### Exercise brief
In the material below, write out each line word for word and omit the pictures.

----------

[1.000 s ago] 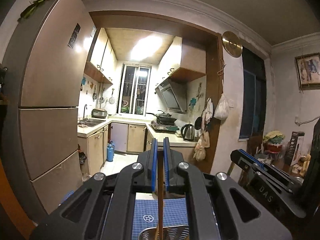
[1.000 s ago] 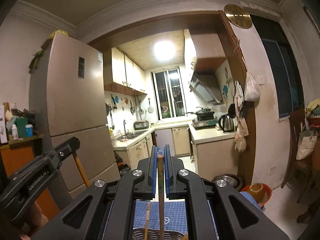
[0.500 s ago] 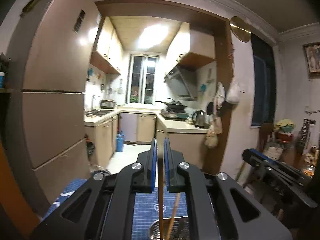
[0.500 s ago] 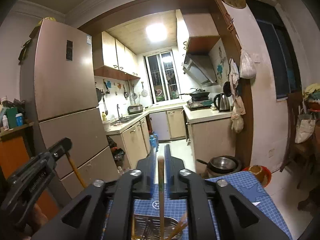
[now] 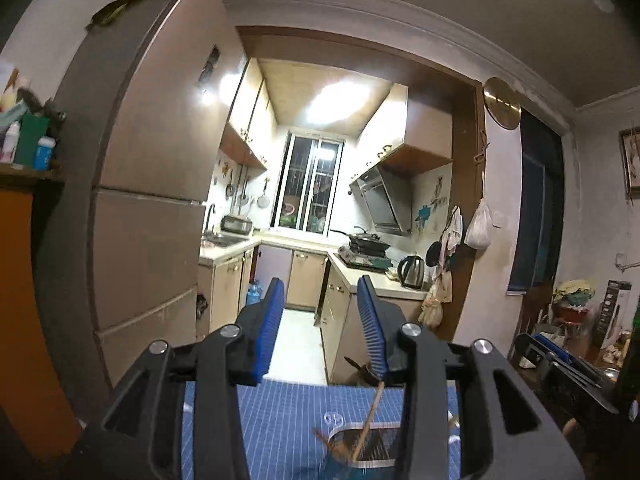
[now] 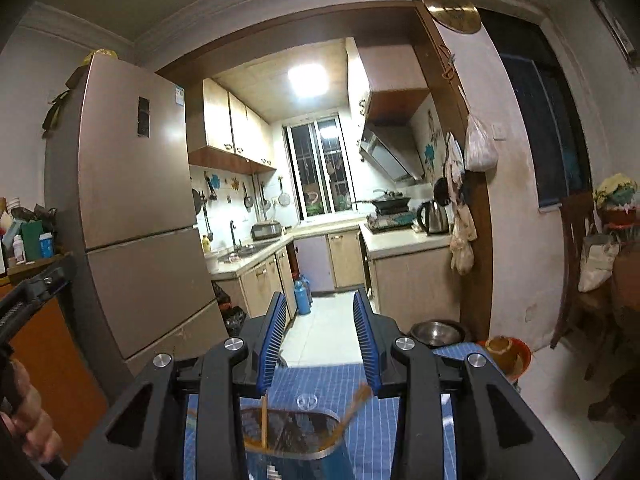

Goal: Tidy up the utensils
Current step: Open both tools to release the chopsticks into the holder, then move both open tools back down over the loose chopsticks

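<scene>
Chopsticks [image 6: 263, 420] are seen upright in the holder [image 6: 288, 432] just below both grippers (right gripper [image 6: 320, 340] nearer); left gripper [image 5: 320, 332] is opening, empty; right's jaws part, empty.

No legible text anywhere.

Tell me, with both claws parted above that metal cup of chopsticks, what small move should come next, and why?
Probably lift both grippers up and back. The left gripper, its jaws opening, and the right gripper grip nothing; the chopsticks already lean inside the metal holder on the blue mat, so backing off avoids knocking them.
</scene>
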`<state>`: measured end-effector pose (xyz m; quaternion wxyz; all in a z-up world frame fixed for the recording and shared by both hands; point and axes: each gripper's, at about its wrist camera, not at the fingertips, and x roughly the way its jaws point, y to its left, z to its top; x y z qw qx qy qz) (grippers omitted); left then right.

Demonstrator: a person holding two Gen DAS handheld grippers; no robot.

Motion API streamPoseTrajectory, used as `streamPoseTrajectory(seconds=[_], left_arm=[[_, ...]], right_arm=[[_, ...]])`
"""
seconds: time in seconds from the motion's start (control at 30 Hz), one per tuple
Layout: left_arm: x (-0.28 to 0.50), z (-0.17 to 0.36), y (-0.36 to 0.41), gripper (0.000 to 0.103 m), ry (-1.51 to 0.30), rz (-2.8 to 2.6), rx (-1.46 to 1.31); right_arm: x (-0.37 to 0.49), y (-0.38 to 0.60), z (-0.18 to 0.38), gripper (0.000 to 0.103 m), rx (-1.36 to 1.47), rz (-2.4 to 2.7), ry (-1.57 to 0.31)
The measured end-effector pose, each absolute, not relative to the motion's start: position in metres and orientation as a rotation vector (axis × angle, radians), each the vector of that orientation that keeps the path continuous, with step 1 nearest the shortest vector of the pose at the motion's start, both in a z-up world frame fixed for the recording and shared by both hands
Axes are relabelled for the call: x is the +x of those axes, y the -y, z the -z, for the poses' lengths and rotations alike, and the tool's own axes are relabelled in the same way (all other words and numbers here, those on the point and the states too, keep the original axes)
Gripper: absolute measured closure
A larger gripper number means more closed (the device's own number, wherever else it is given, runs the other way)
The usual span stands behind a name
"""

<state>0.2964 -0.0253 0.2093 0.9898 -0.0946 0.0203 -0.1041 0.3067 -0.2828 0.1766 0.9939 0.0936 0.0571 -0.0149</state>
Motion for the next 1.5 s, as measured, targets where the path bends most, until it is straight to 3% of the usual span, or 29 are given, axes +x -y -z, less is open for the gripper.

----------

### Solution
[1.000 s ago] 
[1.000 s ago] 
[0.500 s ago] 
[0.500 s ago] 
[now] 
[now] 

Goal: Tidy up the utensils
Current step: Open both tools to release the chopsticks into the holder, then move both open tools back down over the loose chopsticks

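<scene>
Chopsticks [image 6: 263, 420] are seen upright in the holder [image 6: 288, 432] just below both grippers (right gripper [image 6: 320, 340] nearer); left gripper [image 5: 320, 332] is opening, empty; right's jaws part, empty.

No legible text anywhere.

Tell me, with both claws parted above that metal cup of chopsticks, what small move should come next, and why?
Probably lift both grippers up and back. The left gripper, its jaws opening, and the right gripper grip nothing; the chopsticks already lean inside the metal holder on the blue mat, so backing off avoids knocking them.
</scene>
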`<state>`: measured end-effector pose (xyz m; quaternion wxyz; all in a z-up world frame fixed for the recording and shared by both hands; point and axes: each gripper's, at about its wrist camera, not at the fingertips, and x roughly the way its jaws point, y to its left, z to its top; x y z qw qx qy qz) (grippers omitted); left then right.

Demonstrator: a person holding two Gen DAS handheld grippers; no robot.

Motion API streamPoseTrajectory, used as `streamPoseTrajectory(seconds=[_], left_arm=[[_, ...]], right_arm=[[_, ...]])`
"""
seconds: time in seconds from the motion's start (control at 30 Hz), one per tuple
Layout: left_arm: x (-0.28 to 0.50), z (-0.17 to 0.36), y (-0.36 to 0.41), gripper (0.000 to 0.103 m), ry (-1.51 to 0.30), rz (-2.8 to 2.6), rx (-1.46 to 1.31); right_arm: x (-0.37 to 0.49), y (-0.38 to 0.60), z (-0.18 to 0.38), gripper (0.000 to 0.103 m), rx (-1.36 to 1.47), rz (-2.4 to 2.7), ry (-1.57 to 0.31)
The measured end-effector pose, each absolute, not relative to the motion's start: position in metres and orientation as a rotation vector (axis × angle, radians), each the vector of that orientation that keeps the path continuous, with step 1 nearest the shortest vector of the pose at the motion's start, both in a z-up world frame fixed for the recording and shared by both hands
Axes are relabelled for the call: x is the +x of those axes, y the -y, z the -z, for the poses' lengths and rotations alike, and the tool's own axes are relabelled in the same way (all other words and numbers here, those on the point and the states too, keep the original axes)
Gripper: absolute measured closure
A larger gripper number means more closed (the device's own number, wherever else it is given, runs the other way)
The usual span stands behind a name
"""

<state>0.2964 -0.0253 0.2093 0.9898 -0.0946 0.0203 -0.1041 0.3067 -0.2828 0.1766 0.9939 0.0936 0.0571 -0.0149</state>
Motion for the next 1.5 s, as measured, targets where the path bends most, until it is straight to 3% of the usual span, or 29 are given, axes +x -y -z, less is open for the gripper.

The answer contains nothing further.